DATASET RECORDS:
========================================

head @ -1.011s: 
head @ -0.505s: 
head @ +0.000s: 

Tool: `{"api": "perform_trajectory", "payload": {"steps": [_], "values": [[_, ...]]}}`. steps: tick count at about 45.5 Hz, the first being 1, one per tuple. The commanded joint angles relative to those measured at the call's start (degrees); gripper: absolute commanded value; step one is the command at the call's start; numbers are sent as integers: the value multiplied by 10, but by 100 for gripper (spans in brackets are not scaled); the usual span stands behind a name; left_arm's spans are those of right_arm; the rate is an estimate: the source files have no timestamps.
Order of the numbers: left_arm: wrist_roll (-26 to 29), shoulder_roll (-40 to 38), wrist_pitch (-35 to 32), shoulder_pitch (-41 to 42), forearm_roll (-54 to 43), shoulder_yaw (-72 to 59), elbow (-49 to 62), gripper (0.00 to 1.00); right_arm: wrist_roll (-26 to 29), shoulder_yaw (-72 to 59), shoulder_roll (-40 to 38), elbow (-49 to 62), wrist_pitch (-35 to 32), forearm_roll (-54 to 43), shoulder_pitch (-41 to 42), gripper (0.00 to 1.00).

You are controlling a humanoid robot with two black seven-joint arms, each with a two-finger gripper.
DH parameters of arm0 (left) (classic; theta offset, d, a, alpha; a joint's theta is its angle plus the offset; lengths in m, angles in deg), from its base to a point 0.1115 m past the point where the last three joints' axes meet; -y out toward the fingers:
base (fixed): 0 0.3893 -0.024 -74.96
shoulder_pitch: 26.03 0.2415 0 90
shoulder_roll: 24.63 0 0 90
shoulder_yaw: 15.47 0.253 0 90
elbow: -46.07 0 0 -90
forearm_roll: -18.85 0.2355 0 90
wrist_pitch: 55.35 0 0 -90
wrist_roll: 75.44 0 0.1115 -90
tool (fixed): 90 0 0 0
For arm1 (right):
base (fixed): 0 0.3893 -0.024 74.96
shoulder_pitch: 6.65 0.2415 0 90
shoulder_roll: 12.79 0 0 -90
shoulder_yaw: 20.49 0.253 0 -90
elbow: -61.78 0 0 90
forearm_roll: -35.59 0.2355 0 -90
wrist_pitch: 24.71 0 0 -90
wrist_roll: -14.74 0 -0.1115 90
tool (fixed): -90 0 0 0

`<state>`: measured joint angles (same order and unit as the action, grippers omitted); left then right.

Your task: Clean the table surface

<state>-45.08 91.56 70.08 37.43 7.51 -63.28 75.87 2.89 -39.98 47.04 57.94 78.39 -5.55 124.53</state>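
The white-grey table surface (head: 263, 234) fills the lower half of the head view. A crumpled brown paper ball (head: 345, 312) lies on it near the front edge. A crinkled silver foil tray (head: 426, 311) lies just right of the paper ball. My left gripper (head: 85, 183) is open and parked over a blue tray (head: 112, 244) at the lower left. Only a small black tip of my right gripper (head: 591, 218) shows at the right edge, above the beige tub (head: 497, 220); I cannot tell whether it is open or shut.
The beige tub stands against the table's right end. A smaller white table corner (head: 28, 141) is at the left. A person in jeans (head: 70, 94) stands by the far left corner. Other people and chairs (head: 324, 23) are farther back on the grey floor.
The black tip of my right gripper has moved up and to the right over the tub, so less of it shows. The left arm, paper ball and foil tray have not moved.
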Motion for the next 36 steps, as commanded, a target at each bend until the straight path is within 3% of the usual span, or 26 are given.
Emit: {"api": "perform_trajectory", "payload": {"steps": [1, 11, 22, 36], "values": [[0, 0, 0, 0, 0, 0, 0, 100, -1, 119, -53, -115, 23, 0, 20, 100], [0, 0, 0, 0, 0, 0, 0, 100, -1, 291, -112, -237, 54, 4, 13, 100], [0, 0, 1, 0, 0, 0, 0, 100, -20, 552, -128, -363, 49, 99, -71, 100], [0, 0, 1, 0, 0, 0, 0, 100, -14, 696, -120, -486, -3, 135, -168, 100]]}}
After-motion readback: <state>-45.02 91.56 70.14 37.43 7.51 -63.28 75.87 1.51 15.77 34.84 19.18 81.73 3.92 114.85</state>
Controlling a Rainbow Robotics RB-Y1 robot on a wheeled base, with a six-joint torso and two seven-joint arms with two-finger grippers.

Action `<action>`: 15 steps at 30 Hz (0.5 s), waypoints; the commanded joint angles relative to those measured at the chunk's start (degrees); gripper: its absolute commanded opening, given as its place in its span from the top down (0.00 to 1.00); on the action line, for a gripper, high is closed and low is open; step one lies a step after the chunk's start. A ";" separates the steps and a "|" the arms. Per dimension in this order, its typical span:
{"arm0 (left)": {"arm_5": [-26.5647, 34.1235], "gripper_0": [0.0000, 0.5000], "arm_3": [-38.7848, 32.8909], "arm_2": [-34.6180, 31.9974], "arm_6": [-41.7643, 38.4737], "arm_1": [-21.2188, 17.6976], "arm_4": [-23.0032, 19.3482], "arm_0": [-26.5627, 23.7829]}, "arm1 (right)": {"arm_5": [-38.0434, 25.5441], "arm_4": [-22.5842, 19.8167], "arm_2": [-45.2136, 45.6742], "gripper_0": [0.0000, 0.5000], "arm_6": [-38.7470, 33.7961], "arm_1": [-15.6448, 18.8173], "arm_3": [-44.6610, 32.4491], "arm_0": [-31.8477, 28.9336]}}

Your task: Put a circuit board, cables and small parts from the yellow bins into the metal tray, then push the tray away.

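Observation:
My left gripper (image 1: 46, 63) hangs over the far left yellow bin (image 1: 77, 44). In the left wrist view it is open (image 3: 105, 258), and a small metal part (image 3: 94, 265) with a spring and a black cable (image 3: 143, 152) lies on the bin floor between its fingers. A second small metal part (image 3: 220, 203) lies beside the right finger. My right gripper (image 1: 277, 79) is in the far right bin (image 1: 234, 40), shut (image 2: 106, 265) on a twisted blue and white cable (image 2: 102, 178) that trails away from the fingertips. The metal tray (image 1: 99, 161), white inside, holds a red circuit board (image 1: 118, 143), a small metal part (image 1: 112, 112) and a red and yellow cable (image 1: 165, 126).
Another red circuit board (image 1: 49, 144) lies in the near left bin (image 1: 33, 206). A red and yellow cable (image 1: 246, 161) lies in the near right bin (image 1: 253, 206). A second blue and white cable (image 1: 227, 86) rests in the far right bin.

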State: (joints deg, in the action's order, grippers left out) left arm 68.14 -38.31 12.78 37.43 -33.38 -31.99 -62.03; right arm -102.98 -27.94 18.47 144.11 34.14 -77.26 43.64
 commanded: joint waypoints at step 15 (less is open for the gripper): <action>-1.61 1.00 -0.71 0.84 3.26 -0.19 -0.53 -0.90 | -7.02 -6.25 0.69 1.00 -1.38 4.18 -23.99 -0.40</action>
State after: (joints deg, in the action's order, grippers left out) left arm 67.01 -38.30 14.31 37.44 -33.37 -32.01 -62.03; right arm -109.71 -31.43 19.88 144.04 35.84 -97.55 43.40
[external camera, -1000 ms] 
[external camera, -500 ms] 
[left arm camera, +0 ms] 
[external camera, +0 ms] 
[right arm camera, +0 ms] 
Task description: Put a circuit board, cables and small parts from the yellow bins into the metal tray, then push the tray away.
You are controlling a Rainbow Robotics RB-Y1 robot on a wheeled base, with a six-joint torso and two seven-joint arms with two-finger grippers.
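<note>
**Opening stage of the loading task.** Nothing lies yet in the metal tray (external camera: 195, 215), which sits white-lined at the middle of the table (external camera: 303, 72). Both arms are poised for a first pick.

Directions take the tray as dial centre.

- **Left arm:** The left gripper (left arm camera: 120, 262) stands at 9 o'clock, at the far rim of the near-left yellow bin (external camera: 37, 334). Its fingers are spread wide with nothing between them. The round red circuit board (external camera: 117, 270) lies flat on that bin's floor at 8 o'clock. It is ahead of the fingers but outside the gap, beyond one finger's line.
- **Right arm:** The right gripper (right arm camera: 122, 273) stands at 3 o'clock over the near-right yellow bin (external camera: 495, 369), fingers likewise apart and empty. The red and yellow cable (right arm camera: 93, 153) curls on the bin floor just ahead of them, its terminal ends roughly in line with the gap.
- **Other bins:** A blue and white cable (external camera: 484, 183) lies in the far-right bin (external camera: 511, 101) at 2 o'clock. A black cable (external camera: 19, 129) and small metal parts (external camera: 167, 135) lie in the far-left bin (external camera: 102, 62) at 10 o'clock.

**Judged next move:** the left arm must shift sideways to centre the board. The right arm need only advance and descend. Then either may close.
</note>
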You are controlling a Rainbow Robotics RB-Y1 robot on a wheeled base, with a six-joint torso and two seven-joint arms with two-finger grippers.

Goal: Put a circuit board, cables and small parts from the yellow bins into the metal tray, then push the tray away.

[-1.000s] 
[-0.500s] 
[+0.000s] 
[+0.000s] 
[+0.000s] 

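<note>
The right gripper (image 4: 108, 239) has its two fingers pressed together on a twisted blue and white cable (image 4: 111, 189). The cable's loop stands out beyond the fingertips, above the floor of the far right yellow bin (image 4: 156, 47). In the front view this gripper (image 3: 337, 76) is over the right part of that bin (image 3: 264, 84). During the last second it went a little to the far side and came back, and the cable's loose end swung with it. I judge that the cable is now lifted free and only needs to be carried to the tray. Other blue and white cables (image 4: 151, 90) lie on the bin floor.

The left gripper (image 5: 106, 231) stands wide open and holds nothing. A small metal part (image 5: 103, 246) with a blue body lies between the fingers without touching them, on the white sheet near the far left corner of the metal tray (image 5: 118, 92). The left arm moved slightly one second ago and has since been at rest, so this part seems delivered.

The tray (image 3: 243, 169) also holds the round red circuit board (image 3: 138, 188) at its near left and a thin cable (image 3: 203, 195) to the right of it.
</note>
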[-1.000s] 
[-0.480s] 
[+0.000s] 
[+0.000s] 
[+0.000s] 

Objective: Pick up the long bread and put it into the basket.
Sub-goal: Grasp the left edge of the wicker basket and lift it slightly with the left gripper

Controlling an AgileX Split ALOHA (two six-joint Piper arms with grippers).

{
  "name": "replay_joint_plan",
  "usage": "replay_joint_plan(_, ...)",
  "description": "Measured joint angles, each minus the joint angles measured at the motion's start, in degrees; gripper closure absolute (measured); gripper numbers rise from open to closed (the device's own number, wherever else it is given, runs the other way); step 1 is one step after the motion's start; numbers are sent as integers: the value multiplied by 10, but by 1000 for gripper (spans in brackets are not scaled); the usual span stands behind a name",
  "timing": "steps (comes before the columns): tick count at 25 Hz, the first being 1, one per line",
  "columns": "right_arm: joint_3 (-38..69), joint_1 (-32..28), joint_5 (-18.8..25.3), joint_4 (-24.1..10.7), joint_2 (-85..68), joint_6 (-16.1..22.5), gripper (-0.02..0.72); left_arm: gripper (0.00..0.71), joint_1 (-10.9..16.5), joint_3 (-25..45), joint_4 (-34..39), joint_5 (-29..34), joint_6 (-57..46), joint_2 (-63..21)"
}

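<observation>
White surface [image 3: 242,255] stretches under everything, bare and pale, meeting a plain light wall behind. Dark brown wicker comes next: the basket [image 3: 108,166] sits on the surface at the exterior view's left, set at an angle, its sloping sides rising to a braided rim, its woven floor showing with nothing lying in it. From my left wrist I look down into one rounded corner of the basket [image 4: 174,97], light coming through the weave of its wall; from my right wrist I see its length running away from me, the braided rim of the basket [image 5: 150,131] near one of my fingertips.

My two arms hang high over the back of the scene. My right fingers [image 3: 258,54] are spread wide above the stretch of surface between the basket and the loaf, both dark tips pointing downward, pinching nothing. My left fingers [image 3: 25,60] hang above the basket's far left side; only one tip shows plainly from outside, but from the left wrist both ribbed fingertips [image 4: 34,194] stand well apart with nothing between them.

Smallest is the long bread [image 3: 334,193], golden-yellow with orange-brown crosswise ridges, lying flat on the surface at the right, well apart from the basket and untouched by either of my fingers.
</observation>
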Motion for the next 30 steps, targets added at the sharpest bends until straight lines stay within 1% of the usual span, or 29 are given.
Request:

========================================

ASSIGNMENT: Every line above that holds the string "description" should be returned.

TASK RESULT:
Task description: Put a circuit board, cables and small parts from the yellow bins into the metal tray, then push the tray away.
  "description": "Measured joint angles, each minus the joint angles measured at the motion's start, in degrees; gripper closure absolute (measured); gripper numbers rise from open to closed (the device's own number, wherever else it is given, runs the other way); step 1 is one step after the motion's start; numbers are sent as integers: the value multiplied by 10, but by 1000 for gripper (spans in brackets are not scaled); the usual span stands behind a name",

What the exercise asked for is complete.